WHAT THE EXERCISE ASKS: What is needed is a verbatim copy of the data, minus the pictures.
--------------------------------
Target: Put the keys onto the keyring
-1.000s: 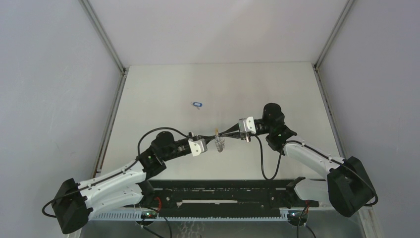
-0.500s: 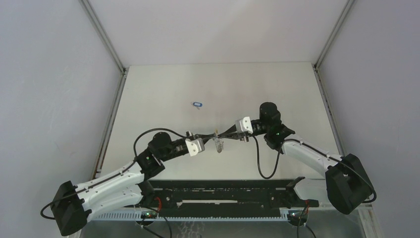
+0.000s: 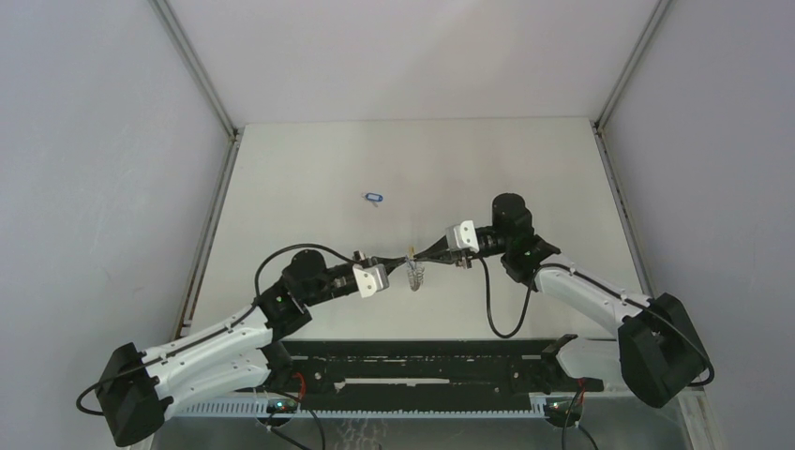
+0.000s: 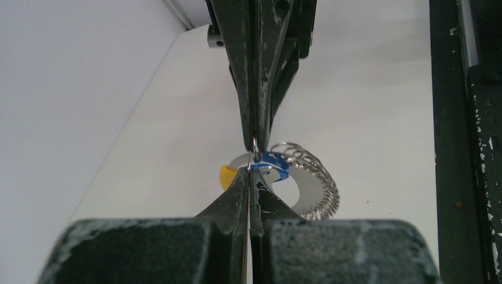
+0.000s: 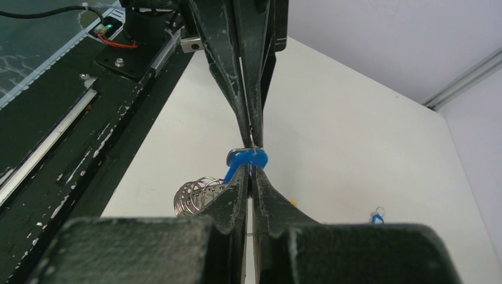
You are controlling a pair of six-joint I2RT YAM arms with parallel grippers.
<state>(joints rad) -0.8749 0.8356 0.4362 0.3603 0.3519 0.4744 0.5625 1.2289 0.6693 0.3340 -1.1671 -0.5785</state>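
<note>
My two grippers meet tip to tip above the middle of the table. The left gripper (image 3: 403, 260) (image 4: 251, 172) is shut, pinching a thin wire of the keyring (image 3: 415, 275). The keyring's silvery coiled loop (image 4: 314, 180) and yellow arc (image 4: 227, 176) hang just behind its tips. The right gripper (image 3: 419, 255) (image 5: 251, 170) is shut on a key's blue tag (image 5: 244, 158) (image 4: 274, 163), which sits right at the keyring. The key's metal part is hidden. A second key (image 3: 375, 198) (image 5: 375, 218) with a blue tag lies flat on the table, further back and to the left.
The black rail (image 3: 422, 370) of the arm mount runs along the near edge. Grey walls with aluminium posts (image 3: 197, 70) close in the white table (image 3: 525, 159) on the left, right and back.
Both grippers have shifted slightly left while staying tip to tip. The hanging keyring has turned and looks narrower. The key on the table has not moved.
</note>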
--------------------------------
EXPECTED ANSWER:
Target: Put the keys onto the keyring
-1.000s: 
-0.500s: 
+0.000s: 
+0.000s: 
+0.000s: 
You are controlling a pair of six-joint I2RT YAM arms with parallel grippers.
<state>(joints rad) -0.8749 0.8356 0.4362 0.3603 0.3519 0.4744 0.5625 1.2289 0.6693 0.3340 -1.1671 -0.5785</state>
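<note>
My two grippers meet tip to tip above the middle of the table. The left gripper (image 3: 403, 260) (image 4: 251, 172) is shut, pinching a thin wire of the keyring (image 3: 415, 275). The keyring's silvery coiled loop (image 4: 314, 180) and yellow arc (image 4: 227, 176) hang just behind its tips. The right gripper (image 3: 419, 255) (image 5: 251, 170) is shut on a key's blue tag (image 5: 244, 158) (image 4: 274, 163), which sits right at the keyring. The key's metal part is hidden. A second key (image 3: 375, 198) (image 5: 375, 218) with a blue tag lies flat on the table, further back and to the left.
The black rail (image 3: 422, 370) of the arm mount runs along the near edge. Grey walls with aluminium posts (image 3: 197, 70) close in the white table (image 3: 525, 159) on the left, right and back.
Both grippers have shifted slightly left while staying tip to tip. The hanging keyring has turned and looks narrower. The key on the table has not moved.
</note>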

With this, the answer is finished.